Records contained in a dataset
__________

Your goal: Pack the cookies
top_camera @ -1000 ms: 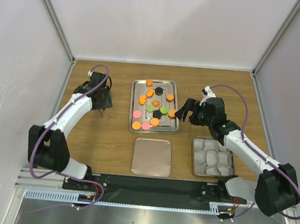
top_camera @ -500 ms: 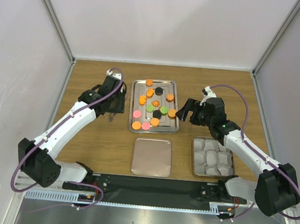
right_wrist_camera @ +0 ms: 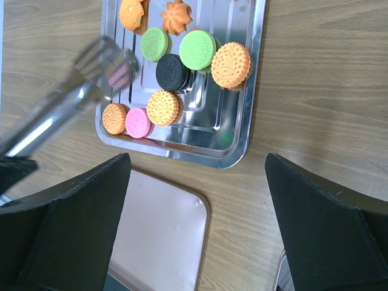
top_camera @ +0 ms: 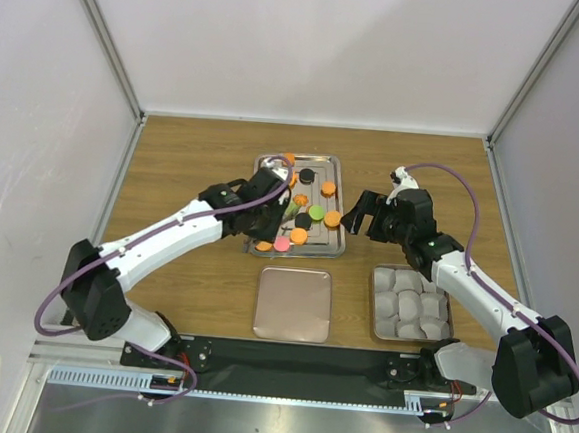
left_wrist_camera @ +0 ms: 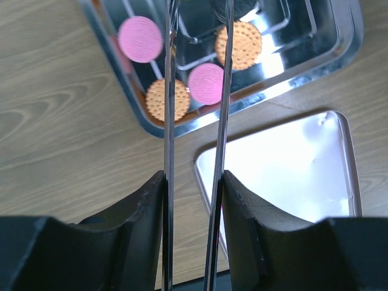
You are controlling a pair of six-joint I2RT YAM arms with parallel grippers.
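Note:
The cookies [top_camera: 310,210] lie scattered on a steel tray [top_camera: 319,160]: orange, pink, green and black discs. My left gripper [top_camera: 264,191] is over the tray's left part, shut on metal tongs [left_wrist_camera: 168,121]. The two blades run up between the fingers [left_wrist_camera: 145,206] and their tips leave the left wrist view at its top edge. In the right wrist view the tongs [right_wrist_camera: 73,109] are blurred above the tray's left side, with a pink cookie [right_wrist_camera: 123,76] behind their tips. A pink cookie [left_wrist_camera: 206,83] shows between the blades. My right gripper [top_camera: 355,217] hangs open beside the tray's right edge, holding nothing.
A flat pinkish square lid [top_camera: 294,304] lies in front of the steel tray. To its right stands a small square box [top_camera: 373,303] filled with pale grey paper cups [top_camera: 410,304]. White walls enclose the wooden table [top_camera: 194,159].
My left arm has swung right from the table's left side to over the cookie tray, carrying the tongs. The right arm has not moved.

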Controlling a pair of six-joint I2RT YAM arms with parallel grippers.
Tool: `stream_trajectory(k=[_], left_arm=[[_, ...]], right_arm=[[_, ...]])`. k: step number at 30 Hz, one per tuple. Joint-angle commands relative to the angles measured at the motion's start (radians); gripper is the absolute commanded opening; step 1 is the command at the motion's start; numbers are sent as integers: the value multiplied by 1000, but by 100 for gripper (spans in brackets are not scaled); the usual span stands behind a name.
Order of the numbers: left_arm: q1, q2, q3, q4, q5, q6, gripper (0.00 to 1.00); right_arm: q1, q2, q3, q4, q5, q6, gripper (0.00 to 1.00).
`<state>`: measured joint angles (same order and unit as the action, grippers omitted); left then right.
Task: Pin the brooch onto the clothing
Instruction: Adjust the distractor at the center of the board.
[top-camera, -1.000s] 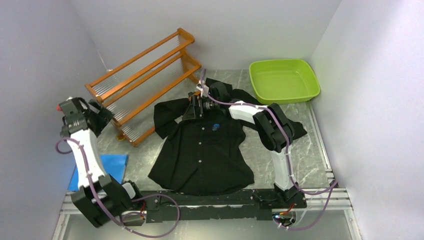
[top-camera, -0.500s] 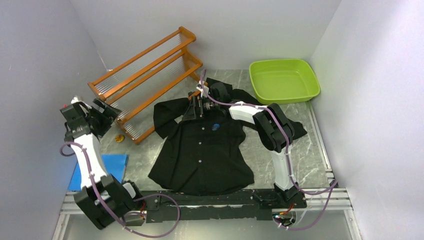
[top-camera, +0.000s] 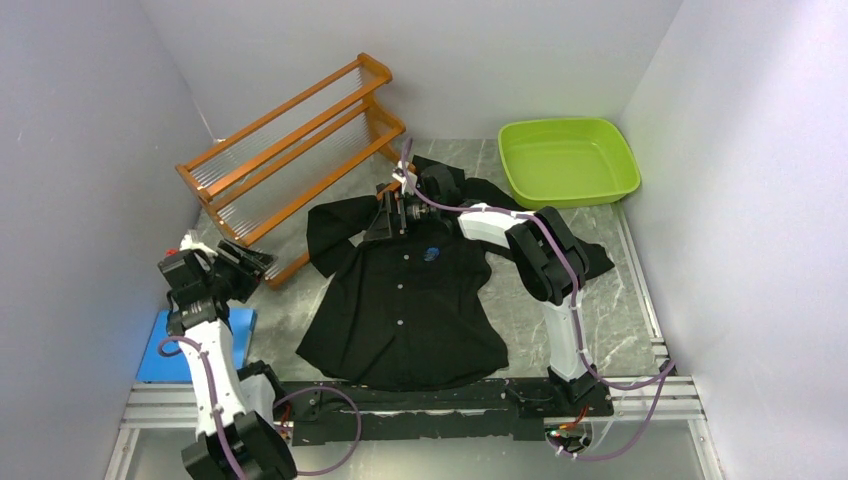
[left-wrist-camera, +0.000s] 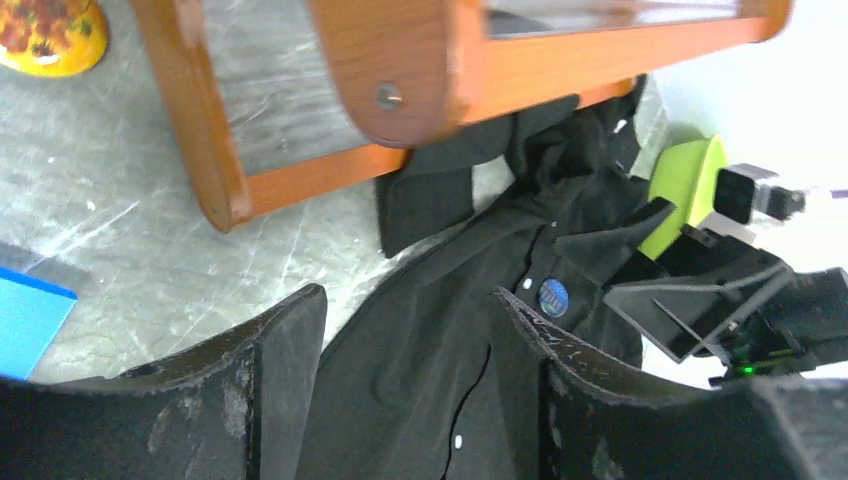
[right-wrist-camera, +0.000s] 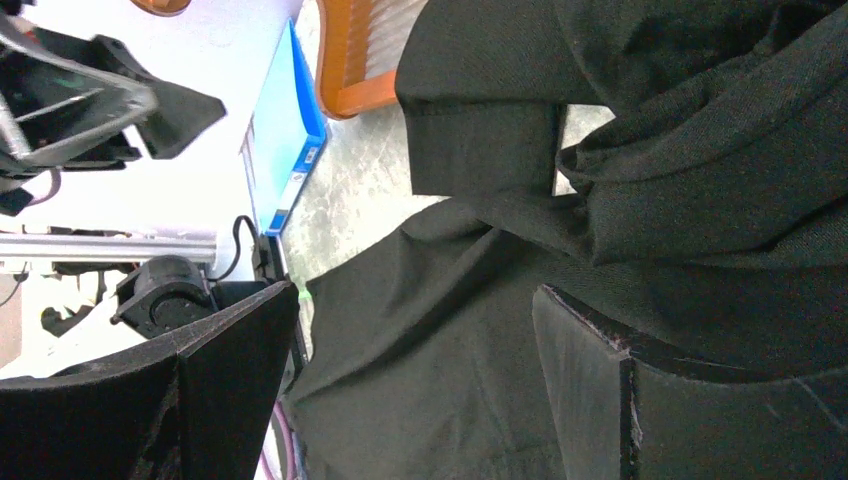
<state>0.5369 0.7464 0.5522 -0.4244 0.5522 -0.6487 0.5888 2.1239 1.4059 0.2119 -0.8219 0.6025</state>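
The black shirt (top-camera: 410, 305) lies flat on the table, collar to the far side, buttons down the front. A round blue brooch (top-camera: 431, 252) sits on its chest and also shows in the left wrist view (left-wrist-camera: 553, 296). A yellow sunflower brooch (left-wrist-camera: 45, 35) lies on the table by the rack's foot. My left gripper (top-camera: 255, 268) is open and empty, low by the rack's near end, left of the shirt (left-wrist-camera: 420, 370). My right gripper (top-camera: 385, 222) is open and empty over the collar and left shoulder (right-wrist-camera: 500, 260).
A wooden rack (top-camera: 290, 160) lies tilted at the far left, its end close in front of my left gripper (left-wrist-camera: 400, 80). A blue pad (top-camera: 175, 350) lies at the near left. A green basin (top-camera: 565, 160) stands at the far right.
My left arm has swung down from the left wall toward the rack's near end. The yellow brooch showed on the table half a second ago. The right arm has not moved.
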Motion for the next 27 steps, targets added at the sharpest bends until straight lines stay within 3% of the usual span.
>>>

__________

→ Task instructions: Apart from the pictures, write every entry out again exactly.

→ Task solution:
Your goal: Pack the cookies
top_camera @ -1000 ms: 
top_camera @ -500 ms: 
right_wrist_camera @ +0 ms: 
top_camera @ +0 ms: 
left_wrist_camera @ +0 ms: 
You are controlling a pair of six-joint I2RT YAM arms with parallel grippers.
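Note:
The cookies [top_camera: 310,210] lie scattered on a steel tray [top_camera: 319,160]: orange, pink, green and black discs. My left gripper [top_camera: 264,191] is over the tray's left part, shut on metal tongs [left_wrist_camera: 168,121]. The two blades run up between the fingers [left_wrist_camera: 145,206] and their tips leave the left wrist view at its top edge. In the right wrist view the tongs [right_wrist_camera: 73,109] are blurred above the tray's left side, with a pink cookie [right_wrist_camera: 123,76] behind their tips. A pink cookie [left_wrist_camera: 206,83] shows between the blades. My right gripper [top_camera: 355,217] hangs open beside the tray's right edge, holding nothing.
A flat pinkish square lid [top_camera: 294,304] lies in front of the steel tray. To its right stands a small square box [top_camera: 373,303] filled with pale grey paper cups [top_camera: 410,304]. White walls enclose the wooden table [top_camera: 194,159].
My left arm has swung right from the table's left side to over the cookie tray, carrying the tongs. The right arm has not moved.
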
Controlling a pair of six-joint I2RT YAM arms with parallel grippers.
Tool: `stream_trajectory(k=[_], left_arm=[[_, ...]], right_arm=[[_, ...]])`. k: step number at 30 Hz, one per tuple. Joint-angle commands relative to the angles measured at the motion's start (radians); gripper is the absolute commanded opening; step 1 is the command at the motion's start; numbers are sent as integers: the value multiplied by 1000, but by 100 for gripper (spans in brackets are not scaled); the usual span stands behind a name.
Order of the numbers: left_arm: q1, q2, q3, q4, q5, q6, gripper (0.00 to 1.00); right_arm: q1, q2, q3, q4, q5, q6, gripper (0.00 to 1.00).
`<state>`: measured joint angles (same order and unit as the action, grippers omitted); left then right.
Task: Pin the brooch onto the clothing
Instruction: Adjust the distractor at the center of the board.
[top-camera, -1.000s] 
[top-camera, -0.500s] 
[top-camera, +0.000s] 
[left-wrist-camera, +0.000s] 
[right-wrist-camera, +0.000s] 
<state>0.5369 0.7464 0.5522 -0.4244 0.5522 -0.6487 0.5888 2.1239 1.4059 0.2119 -0.8219 0.6025</state>
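The black shirt (top-camera: 410, 305) lies flat on the table, collar to the far side, buttons down the front. A round blue brooch (top-camera: 431, 252) sits on its chest and also shows in the left wrist view (left-wrist-camera: 553, 296). A yellow sunflower brooch (left-wrist-camera: 45, 35) lies on the table by the rack's foot. My left gripper (top-camera: 255, 268) is open and empty, low by the rack's near end, left of the shirt (left-wrist-camera: 420, 370). My right gripper (top-camera: 385, 222) is open and empty over the collar and left shoulder (right-wrist-camera: 500, 260).
A wooden rack (top-camera: 290, 160) lies tilted at the far left, its end close in front of my left gripper (left-wrist-camera: 400, 80). A blue pad (top-camera: 175, 350) lies at the near left. A green basin (top-camera: 565, 160) stands at the far right.
My left arm has swung down from the left wall toward the rack's near end. The yellow brooch showed on the table half a second ago. The right arm has not moved.
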Motion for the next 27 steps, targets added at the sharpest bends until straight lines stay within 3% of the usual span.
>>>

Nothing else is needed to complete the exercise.